The listing below holds pictures; exclude them. Return exactly the lines from the one with "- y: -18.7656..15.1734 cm" through the one with "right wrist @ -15".

DATA SECTION
——————

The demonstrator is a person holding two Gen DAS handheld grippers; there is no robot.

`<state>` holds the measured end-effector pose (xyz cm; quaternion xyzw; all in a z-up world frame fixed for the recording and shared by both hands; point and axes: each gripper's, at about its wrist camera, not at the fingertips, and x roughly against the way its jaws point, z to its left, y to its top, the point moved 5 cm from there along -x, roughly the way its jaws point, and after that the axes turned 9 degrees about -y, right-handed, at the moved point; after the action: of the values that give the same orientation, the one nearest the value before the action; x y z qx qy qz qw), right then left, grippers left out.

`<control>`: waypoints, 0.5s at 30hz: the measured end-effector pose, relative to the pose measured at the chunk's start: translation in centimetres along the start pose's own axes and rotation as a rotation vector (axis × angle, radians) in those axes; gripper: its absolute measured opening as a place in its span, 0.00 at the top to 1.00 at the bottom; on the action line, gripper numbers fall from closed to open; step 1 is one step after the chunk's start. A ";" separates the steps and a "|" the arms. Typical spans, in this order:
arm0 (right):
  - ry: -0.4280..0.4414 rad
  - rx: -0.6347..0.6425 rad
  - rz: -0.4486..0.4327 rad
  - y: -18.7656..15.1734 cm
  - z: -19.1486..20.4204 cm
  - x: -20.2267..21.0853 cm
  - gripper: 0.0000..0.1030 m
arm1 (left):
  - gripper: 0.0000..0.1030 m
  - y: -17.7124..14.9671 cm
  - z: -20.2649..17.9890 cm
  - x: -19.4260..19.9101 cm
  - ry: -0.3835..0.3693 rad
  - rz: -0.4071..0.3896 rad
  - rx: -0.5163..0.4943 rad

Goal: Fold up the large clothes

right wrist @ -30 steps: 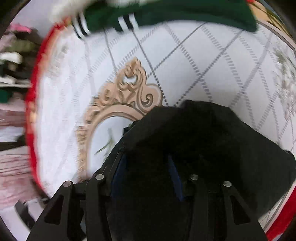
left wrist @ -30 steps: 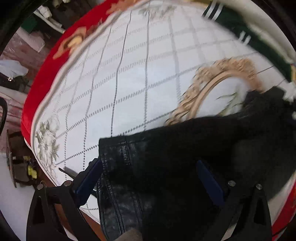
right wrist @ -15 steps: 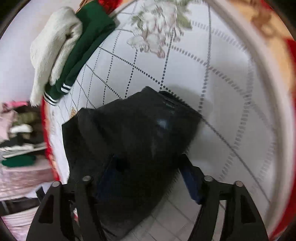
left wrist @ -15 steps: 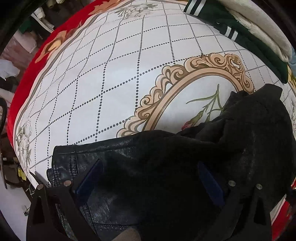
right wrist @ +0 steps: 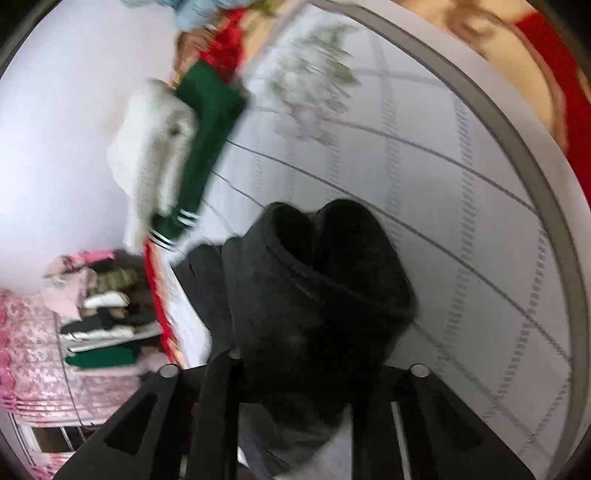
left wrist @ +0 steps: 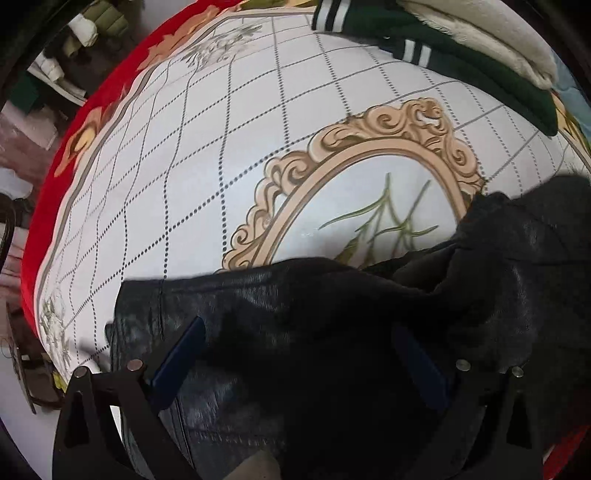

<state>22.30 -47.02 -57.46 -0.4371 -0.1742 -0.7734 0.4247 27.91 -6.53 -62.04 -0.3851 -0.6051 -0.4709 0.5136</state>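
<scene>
A black leather-look jacket (left wrist: 295,332) lies crumpled on the white patterned bed cover (left wrist: 221,147), at its near edge. My left gripper (left wrist: 303,350) stands wide open with the jacket's hem lying between and over its blue pads (left wrist: 177,354). In the right wrist view the jacket's black hood or cuff (right wrist: 325,280) bulges up between the fingers of my right gripper (right wrist: 314,373). Those fingers look closed in on the cloth; the pads are hidden by it.
A folded green garment with white stripes (left wrist: 461,62) and a cream fleece (left wrist: 491,33) lie at the bed's far edge. The bed has a red border (left wrist: 55,177). Shelves of folded clothes (right wrist: 99,328) stand beyond the bed.
My right gripper has swung and rolled, and its jaws have closed in on the jacket's black cloth. My left gripper has shifted slightly and stays open over the hem.
</scene>
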 end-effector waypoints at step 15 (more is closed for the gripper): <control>0.231 -0.048 0.089 -0.7 0.2 -9.4 0.78 | 0.00 -1.4 -3.3 -0.7 0.032 -0.007 -0.053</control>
<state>24.22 -41.71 -65.07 -0.3625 -0.0862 -0.8029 0.4653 27.60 -10.05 -62.92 -0.3890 -0.5855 -0.4945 0.5111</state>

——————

ANSWER TO THE PROBLEM
  - y: -18.7656..15.1734 cm
  - z: -19.1486..20.4204 cm
  - x: -20.2267..21.0853 cm
  - gripper: 0.0000..0.1030 m
arm1 (left):
  - gripper: 0.0000..0.1030 m
  - y: -17.7124..14.9671 cm
  - z: -20.2649..17.9890 cm
  - x: -19.4260..19.9101 cm
  - ry: -0.3835..0.3693 rad
  - rz: -0.4071..0.3896 rad
  - rx: -0.5163..0.4943 rad

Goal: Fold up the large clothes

right wrist @ -30 steps: 
left wrist @ -30 steps: 
right wrist @ -15 steps: 

Here the exercise is finished.